Here’s a related story:
Travelling in Europe many years ago, single mom and two boys, 11 and 8 (I was the 11 year old), the locals assumed we were British, even though we’re from USA.
Mom had red hair, we kids were blond and “well behaved.” Hence we couldn’t be Americans LOL.
I grew up in Newfoundland, the Tranna area, and now Ottawa. There’s an Irish ditty that plays on these words sounding the same, with the chorus:
Mary Mack’s mother’s makin’ Mary Mack marry me,
My mother’s makin’ me marry Mary Mack;
I’m gonna marry Mary for my Mary to take care o’ me,
We’ll all be makin’ merry when I marry Mary Mack.

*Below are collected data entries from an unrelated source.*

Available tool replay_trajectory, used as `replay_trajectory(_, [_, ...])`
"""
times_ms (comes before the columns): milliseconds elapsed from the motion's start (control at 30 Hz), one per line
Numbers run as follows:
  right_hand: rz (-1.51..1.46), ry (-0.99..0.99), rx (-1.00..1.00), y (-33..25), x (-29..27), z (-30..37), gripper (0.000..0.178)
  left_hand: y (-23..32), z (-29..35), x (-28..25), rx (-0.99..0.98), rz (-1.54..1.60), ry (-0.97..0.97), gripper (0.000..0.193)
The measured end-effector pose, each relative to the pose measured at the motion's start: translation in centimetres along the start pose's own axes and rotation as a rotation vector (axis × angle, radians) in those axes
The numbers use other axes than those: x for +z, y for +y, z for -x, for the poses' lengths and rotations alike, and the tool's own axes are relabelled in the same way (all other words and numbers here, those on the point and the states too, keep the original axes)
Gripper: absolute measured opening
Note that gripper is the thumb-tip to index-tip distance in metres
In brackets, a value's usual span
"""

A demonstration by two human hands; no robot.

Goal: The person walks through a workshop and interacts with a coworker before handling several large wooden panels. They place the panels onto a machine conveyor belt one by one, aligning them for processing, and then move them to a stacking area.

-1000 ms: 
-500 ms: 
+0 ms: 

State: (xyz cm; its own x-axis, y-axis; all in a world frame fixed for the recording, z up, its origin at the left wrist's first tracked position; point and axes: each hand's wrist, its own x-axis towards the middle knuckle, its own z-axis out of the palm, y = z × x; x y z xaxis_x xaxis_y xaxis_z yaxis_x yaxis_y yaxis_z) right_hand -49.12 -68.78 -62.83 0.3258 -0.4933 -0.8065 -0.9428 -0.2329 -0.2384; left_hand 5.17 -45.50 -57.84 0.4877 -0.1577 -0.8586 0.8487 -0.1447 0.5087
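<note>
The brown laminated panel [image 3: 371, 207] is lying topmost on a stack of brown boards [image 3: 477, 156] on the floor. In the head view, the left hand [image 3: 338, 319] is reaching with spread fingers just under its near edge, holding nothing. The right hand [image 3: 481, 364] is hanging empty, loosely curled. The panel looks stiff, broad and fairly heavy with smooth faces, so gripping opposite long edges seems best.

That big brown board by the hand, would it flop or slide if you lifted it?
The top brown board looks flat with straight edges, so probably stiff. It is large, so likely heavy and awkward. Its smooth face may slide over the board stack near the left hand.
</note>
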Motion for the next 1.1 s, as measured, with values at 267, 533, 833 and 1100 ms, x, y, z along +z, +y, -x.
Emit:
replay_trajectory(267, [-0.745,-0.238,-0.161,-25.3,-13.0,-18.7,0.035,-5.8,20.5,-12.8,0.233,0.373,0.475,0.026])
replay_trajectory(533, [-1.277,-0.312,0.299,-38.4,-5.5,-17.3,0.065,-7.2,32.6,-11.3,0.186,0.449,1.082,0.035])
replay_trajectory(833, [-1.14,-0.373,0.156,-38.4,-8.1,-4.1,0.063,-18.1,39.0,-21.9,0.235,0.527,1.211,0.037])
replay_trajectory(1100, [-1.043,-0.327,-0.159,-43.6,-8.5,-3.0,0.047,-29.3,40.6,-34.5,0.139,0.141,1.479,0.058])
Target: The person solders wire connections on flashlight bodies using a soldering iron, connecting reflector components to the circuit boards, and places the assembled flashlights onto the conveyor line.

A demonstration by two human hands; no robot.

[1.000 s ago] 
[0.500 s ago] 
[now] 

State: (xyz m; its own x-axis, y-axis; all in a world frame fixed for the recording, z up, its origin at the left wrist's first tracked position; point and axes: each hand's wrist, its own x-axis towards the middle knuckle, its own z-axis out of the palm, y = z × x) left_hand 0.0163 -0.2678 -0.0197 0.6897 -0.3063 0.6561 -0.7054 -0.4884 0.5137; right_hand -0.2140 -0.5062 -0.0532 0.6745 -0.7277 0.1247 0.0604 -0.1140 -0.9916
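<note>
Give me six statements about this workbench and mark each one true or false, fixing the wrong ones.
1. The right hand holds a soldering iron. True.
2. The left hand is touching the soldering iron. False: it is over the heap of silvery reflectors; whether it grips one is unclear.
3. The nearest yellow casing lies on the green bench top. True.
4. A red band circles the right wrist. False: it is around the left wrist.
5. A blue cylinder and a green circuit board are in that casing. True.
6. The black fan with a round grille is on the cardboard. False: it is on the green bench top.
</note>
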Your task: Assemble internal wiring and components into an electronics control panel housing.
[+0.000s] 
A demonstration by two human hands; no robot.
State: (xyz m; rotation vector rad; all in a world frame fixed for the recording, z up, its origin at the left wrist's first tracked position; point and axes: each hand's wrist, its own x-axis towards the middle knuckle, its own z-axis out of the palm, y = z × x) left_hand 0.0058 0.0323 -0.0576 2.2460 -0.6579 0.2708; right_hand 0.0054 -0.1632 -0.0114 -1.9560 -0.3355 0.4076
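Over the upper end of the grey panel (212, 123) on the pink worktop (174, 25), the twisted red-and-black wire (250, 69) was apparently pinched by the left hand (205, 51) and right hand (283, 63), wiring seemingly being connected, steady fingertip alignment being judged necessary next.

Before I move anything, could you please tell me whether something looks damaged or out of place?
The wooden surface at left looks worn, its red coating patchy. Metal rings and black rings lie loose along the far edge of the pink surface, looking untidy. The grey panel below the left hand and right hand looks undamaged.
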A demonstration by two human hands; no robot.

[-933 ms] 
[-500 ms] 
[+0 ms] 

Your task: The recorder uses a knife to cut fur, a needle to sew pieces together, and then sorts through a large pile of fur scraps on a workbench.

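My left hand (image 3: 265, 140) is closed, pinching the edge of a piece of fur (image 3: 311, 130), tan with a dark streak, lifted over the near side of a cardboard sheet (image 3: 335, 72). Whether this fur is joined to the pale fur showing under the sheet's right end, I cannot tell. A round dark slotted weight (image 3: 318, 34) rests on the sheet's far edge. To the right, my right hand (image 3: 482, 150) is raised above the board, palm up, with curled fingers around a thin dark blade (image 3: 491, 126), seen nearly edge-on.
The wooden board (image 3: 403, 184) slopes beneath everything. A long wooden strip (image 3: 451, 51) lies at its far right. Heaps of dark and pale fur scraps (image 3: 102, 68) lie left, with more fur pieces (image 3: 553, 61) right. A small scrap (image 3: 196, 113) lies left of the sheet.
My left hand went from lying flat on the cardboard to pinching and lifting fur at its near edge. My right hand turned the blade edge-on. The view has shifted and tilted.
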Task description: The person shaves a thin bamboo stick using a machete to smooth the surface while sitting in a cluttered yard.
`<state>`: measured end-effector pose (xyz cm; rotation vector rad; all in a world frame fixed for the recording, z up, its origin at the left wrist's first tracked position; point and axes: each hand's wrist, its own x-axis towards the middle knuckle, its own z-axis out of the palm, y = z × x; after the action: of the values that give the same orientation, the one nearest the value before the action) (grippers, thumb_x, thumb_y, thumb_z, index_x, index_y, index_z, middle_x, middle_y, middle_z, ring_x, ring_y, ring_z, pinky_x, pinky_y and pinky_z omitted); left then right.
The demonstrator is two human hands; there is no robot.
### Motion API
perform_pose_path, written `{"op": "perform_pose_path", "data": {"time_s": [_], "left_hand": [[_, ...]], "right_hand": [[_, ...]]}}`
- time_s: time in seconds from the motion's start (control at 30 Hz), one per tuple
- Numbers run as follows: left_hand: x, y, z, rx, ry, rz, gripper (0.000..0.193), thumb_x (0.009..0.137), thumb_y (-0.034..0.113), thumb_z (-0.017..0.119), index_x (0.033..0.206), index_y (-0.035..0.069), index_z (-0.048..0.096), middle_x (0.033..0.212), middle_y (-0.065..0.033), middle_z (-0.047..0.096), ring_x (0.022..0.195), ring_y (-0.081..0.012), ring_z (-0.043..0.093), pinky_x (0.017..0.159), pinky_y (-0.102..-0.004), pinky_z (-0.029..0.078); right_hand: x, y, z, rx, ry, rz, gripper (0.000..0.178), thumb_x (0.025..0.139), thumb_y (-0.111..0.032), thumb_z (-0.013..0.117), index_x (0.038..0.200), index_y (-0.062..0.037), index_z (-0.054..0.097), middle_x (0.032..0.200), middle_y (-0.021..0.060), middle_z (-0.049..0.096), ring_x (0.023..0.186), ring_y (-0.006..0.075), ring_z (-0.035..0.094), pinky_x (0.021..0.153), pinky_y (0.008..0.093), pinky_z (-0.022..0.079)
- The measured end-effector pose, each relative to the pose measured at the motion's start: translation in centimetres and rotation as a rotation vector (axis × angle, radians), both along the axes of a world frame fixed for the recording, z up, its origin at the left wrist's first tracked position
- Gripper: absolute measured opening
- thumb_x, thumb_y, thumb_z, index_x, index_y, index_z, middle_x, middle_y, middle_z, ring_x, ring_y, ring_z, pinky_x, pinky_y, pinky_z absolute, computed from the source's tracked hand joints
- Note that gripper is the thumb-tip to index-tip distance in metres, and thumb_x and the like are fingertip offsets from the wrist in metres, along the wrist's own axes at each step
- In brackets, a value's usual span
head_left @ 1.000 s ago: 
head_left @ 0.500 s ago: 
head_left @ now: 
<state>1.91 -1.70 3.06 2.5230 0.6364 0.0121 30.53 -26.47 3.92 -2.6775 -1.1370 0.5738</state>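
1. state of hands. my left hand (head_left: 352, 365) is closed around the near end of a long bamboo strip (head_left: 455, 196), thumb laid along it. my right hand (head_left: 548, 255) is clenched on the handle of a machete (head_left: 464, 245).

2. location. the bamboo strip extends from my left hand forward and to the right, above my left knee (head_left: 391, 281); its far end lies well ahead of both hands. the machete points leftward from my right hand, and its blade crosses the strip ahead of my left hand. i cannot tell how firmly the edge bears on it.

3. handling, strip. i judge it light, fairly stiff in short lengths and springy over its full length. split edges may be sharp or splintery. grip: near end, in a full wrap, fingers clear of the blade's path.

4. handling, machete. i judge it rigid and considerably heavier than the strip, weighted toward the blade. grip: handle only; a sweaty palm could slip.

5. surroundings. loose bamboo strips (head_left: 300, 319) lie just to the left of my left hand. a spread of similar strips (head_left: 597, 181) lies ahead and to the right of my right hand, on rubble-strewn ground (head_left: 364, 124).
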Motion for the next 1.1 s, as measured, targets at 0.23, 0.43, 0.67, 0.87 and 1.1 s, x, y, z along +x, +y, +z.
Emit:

That’s how I pronounce them, with the same vowel sound in all three.
Completely untrue in my experience. I was in Quebec City in October, and encountered no hostility at all to my execrable, minimal French, nor my English. Even the monoglot Francophones I encountered gave me a cheerful “bonne journee!”, despite being unable to hold a conversation beyond hand gestures and pantomime. Granted, I made a point of opening with French phatic phrases; a postal clerk told me that most Quebecois would happily speak English to tourists, so long as you made some acknowledgement that you were in a French-speaking country.
A few weeks ago a couple of us jumped into a taxi in Mexico. Apparently the driver was fairly new and had to call his dispatcher to confirm the fare. My friend understood Spanish and heard the dispatcher tell the driver to charge us double because we were American. We informed the driver we were Canadian so he charged us the going rate.
When I tried to leave a tip he wouldn’t take it, and apologized for offending us.
We weren’t offended, just amused.
How about this?
I grew up in Texas, but have lived the majority of my adult life in the Midwest. I still have a Texas accent, but somewhat smoothed away, except when I go back to visit family, and it gets sharpened up again. A few weeks ago, I spent a week in Barcelona, and two different times, I was asked by locals if I was Canadian! I clearly do not sound like a Canadian. My twelve year old (who is conversationally fluent in Spanish) daughter gave me endless grief on my pronunciation of quatro por fovore every time we entered a restaurant.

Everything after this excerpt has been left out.